I worked my way through a sequence of Qobuz sourced files each as impressive as the last. I decided to compare the local with the remastered Qobuz versions of Bohemian Rhapsody. The mastering choices of the remastered version were once again laid bare. The local CD rip was full of extra detail, but the lead vocals were perhaps short of a touch of body that they had through the Naim 300DR.
I was blown away.
I have been listening to a large amount of vinyl recently while writing the review of the Chord Huei. Most recently I had been listening to Alan Parsons Project, Ammonia Avenue. This had been simply excellent when I listened to it. I bought my LP12 online with a sense of rising anticipation. Once again extra detail was revealed, but my enjoyment and engagement was reduced. I was enjoying the music, but I knew it should be better. I decided to take a break and return to the system the following morning.

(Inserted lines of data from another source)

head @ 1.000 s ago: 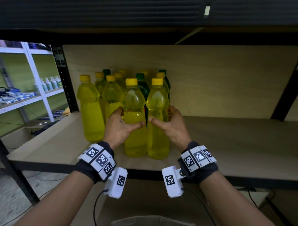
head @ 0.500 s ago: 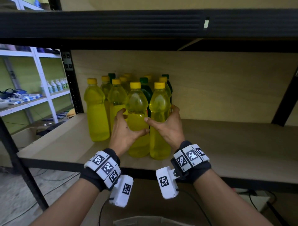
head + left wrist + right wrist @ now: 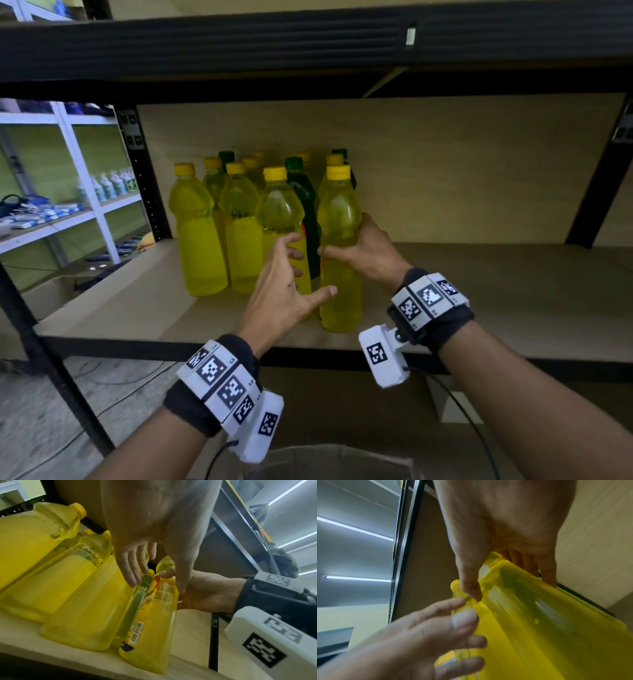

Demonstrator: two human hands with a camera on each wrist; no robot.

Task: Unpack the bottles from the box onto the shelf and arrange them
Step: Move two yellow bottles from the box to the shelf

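since half a second ago the left hand (image 3: pixel 281 294) is letting go of the second front bottle (image 3: pixel 281 219) and drawing back toward the shelf's (image 3: pixel 479 301) front edge, fingers spread and loosely bent, holding nothing. the right hand (image 3: pixel 363 251) is staying wrapped around the waist of the rightmost front bottle (image 3: pixel 339 246), thumb on its near face and fingers behind. taking that gripped bottle as the landmark: it is standing upright near the front of the shelf, long axis vertical, with the freed bottle just to its left and a dark green bottle (image 3: pixel 303 205) right behind the gap between them. the right hand is the one already on it, so any further nudge into line probably falls to that hand.
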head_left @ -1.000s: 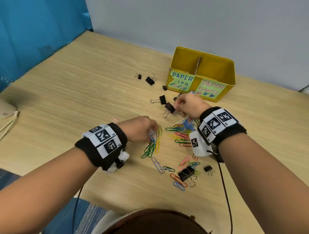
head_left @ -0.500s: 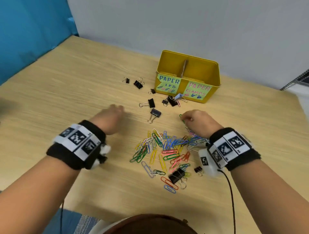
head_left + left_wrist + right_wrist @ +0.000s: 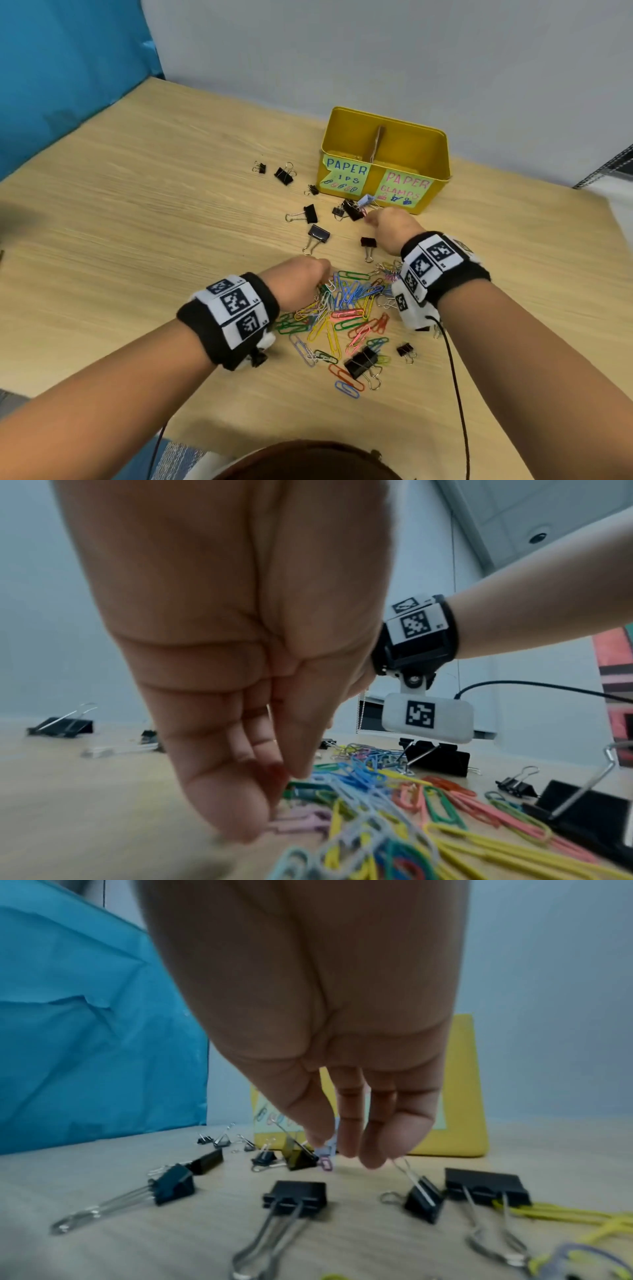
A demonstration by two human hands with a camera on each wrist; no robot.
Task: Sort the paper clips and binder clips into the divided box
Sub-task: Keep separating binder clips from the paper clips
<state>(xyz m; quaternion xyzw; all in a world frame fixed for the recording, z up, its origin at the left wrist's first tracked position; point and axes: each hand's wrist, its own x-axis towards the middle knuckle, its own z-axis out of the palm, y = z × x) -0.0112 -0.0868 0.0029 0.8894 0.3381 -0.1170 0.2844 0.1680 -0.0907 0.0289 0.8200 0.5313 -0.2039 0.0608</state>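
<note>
A heap of coloured paper clips [image 3: 346,308] lies on the wooden table in front of me. Black binder clips [image 3: 318,234] are scattered between the heap and the yellow divided box [image 3: 442,161], which carries two labels for clips and clamps. My left hand [image 3: 308,281] sits on the heap's left edge. In the left wrist view its thumb and fingertips [image 3: 301,769] meet in a pinch on the top clips. My right hand [image 3: 371,219] hangs over the binder clips near the box, its fingers [image 3: 377,1156] pointing down, slightly apart and holding nothing, beside a pale-blue clip [image 3: 365,199].
A large binder clip [image 3: 361,363] and a small one [image 3: 406,349] lie at the heap's near side. More binder clips [image 3: 284,175] lie left of the box. A blue sheet [image 3: 68,68] hangs at the left. A black cable [image 3: 455,377] trails from my right wrist.
My left hand has come back from the bare table at the left onto the paper clip heap. My right hand has moved from the heap's far edge forward to the binder clips by the box.
</note>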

Overnight I kept asking myself why my digital front end would sound so good and the turntable does not engage to the same degree? A thought came to mind.
The following morning I teed up The Beatles, Blue Album. I had been playing this a few days before. Again, still very good with extra information, but not as engrossing.

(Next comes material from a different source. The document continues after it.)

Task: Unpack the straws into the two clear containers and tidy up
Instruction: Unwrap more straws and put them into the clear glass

The thought that had entered my mind the previous night was, ‘Dynamic Swings’. I played Muse, Origin of Symmetry, New Born. In the track, the opening minute or so is quiet, restrained before it goes bat-shit crazy. Through the 300DR the emotional engagement and excitement makes this a real moment, but not through the Benchmark AHB2. More informative, but less drama. Once I had noticed this I went back through my music, and yes, this was consistent. It does not mean the music through the Benchmark lacks power or grunt, it has this in spades. But, when the music calls for a dynamic swing it is just that bit more restrained. But that bit takes a song and makes it into an occasion.
The Benchmark AHB2 is an excellent amplifier that gets stunningly close to Mr Walker’s, ‘Wire with gain’. It presents an immense amount of information that is reproduced in an engaging and musical way. When compared to a more traditional class AB amplifier costing twice the price, but one with a large power supply & transformer, it fails to have the same macro-dynamic abilities. I would love to hear the THX AAA technology within such an amplifier, although I suspect there would be a range of issues that would need attention.
I came very close to buying the Benchmark AHB2, it does many things that I love. Ultimately the macro-dynamic swings that I love were not as present with the Benchmark AHB2, but I could imagine many people prioritising its strengths. If you prefer music that leans more on micro-dynamics, where the detail of the individual musician is key, then this may well be your choice; the Mary Black track above is good evidence of its music enhancing strengths.
The Benchmark AHB2 amplifier is a superb achievement and excellent value for money.